To establish a genetic firewall, I have developed an artificial, amino-acid-swapped genetic code that reassigns two of the six serine codons to leucine during translation and a third codon to a non-natural amino acid (L-4,4'-biphenylalanine) to biocontain the host.
This amino-acid-swapped genetic code renders Escherichia coli cells resistant to viral infections (including bacteriophages in environmental samples and sewage) by mistranslating viral proteomes and prevents the escape of synthetic genetic information by engineered reliance on serine codons to produce leucine-requiring proteins. This work suggests a general strategy to make organisms safely resistant to all natural viruses and prevent genetic information flow into and out of Genetically Modified Organisms (GMOs).
This work was selected as one of the most important discoveries at Harvard Medical School in 2023, based on Harvard Medicine News.
Relevant publication & patent applications:
Highlights:
Nature Biotechnology; NewScientist; Synthetic Biology; Science; DOE; Nature News and Views
Interviews in Nature Podcast; Drug Discovery News; TheScientist; Harvard
Illustration by Behnoush Hajian; celline.design
During my PhD, I developed a method that enables the precise mutagenesis of multiple, long genomic segments in multiple species without off-target modifications. This technology (DIvERGE) enables the exploration of vast numbers of combinatorial genetic alterations in their native genomic context and allows accelerated directed evolution.

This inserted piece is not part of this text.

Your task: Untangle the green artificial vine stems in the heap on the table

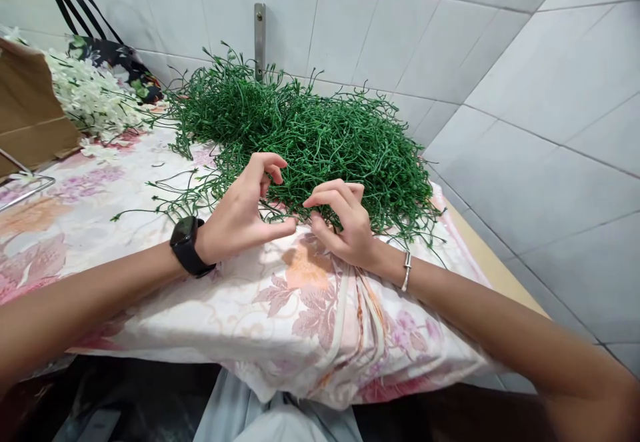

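A large heap of green artificial flower stems [320, 129], thin and wiry with small budded tips, lies on the table just beyond both hands. My left hand [245, 209], with a black watch on its wrist, hovers by the heap's near edge; its thumb and fingers are spread well apart around nothing. Beside it, my right hand [345, 222] has loosely curled fingers, and a gap shows between thumb and forefinger. No object is visible in its grasp. Some loose stems [185, 195] stick out to the left of the heap.
White artificial blossoms [95, 95] are piled at the left, next to a brown cardboard piece [33, 109] and a dark floral bag [115, 62]. A floral cloth [215, 315] covers the table. Tiled walls [360, 22] close off the back and right. A metal bracket [259, 39] is fixed behind the heap.
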A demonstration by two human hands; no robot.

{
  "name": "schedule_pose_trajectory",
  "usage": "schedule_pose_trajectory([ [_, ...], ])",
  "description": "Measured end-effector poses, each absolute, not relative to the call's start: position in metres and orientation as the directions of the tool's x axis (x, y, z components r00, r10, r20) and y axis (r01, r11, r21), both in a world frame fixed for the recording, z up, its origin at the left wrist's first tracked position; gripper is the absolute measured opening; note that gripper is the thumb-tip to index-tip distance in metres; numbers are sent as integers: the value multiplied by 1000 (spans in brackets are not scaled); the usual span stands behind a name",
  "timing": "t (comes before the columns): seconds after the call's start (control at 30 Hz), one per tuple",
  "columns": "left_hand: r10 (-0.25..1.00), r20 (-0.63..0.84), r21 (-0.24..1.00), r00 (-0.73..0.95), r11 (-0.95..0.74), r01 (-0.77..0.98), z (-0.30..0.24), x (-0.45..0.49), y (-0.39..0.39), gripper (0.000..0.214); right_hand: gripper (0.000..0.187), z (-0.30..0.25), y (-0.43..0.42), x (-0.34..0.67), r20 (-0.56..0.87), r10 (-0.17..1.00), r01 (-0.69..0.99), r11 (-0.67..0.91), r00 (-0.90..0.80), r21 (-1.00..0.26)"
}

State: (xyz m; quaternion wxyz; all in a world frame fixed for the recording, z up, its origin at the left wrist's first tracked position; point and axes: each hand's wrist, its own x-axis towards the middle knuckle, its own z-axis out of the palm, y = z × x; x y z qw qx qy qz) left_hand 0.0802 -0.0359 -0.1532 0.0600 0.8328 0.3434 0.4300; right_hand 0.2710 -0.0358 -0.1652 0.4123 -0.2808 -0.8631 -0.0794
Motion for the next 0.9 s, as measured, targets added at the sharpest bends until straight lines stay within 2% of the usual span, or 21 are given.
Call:
schedule_pose_trajectory([
  [0.2,540,715,322,443,-818,477,-159,85,-40,53,16,-165,-37,271,665,349,442,896,-661,-31],
  [0.4,533,677,269,508,-821,503,-156,84,-38,44,5,-168,-35,267,629,426,486,869,-650,-86],
  [0.47,552,663,282,505,-810,515,-153,82,-38,46,2,-167,-35,267,657,433,501,860,-618,-95],
  [0.57,566,676,295,472,-794,531,-149,78,-36,47,3,-165,-36,269,749,471,550,817,-466,-172],
  [0.7,587,655,288,476,-776,561,-146,72,-29,27,5,-163,-35,272,815,504,552,781,-285,-290],
  [0.8,579,641,281,504,-788,549,-147,71,-25,18,5,-164,-34,273,813,505,514,799,-291,-312],
  [0.9,571,647,265,505,-789,554,-150,73,-25,18,7,-165,-34,273,787,510,498,811,-348,-305],
])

I hypothesized and demonstrated that a genome engineering system I developed earlier during my undergraduate research (pORTMAGE; Nyerges, A. et al., PNAS, 2016 PMID: 26884157) enables the translation of chemical DNA-synthesis-based mutagenesis into focused genome-diversification with up to >1,000,000× the wild-type mutation rate. During my Ph.D., I scaled up this method to generate billions of combinatorial variants of multiple drug targets simultaneously and quickly discover drug-resistance processes.

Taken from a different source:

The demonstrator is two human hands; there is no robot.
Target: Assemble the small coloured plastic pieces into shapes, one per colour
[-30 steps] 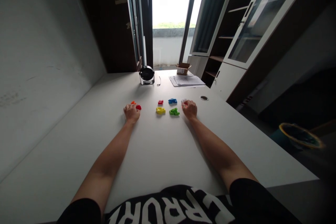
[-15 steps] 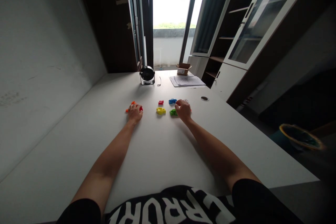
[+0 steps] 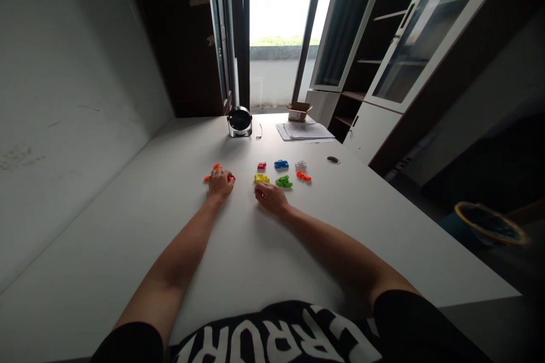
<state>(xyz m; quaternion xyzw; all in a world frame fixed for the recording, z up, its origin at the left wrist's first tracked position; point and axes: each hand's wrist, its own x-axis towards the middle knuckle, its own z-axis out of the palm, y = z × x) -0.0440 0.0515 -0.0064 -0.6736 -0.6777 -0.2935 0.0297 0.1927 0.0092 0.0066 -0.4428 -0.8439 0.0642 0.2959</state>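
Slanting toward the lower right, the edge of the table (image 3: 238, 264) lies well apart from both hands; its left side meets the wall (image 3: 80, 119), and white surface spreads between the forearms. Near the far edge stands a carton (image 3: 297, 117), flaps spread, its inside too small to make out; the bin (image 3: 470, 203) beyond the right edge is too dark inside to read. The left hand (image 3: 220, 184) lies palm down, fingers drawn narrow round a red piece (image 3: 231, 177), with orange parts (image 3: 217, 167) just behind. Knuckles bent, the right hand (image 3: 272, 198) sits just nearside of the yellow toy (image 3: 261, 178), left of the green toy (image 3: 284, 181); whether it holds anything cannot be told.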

Using the combinatorial mutational scanning of drug targets with DIvERGE and long-read sequencing, we identified previously undetected resistance processes for multiple antibiotics, including a clinical-stage antibiotic, gepotidacin. In a follow-up paper, we validated the discovered gepotidacin resistance mechanism’s significance in in vivo infection models (Szili, P. ..., Nyerges, A✉, Antimicrobial Agents and Chemotherapy, 2019, PMID: 31235632). Strikingly, gepotidacin’s clinical trial later revealed the same resistance process in patients.
In connected papers, we utilized DIvERGE to perform accelerated directed evolution in multiple bacterial species, identify antibiotic resistance-conferring mutations to antibiotics in days, evolve nanobodies with affinity to novel targets, discover bacteriophage mutants to target important bacterial pathogens, and rapidly optimize genes, genetic circuits, up to entire synthetic genomes.

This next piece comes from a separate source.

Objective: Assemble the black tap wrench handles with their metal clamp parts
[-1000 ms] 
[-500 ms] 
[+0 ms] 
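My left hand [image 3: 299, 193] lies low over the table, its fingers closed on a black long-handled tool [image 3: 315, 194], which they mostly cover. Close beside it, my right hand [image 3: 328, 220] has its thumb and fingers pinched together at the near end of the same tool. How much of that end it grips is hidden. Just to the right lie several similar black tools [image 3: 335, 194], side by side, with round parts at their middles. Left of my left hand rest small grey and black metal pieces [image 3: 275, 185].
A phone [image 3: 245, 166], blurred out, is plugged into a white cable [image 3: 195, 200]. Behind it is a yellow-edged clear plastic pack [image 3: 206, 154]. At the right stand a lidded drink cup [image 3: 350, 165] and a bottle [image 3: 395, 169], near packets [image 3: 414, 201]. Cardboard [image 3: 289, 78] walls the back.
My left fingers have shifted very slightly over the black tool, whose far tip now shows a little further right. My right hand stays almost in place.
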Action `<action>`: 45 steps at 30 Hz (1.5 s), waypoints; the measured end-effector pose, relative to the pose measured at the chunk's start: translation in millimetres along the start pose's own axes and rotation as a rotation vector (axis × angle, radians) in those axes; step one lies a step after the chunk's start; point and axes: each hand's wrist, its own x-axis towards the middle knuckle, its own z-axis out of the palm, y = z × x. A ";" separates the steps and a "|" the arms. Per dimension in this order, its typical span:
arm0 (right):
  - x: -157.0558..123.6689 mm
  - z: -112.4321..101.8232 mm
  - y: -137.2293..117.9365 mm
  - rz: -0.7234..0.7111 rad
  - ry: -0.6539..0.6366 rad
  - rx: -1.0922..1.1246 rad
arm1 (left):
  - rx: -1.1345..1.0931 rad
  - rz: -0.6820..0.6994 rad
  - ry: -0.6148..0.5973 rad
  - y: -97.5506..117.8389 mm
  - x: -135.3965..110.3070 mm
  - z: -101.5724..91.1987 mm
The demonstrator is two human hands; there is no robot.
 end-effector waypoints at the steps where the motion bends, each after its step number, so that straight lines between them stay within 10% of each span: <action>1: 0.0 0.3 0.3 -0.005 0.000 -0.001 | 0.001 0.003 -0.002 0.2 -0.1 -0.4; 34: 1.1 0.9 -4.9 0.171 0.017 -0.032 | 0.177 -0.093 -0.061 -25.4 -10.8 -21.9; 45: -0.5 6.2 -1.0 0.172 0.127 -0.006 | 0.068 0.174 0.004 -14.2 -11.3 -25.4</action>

This technology was later outlicensed for drug development.
Relevant publications & Patent:
Highlights: PNAS’ In This Issue, 115(25):6315–6317.
Highlighted in “Breakthrough method predicts resistance to antibiotics under development”
In my second PhD project - in collaboration with Lucija Peterlin Mašič's team - using structure-guided rational drug design, we developed a series of novel DNA gyrase and topoisomerase IV dual-targeting antibiotics.
In this project, we have combined rational, target-based drug development with evolutionary analysis and the high-throughput prediction of resistance processes to identify key residues for drug-target interaction and suppress the evolution of drug resistance by rationally modifying our drug candidate. Next, I performed detailed preclinical testing for these compounds to demonstrate their safety and efficacy. This novel antibiotic displays broad activity against both drug-susceptible and multidrug-resistant Gram-positive bacterial pathogens, lacks toxicity in preclinical tests, was well-tolerated in mice, and demonstrated exceptional potency in mouse infection models.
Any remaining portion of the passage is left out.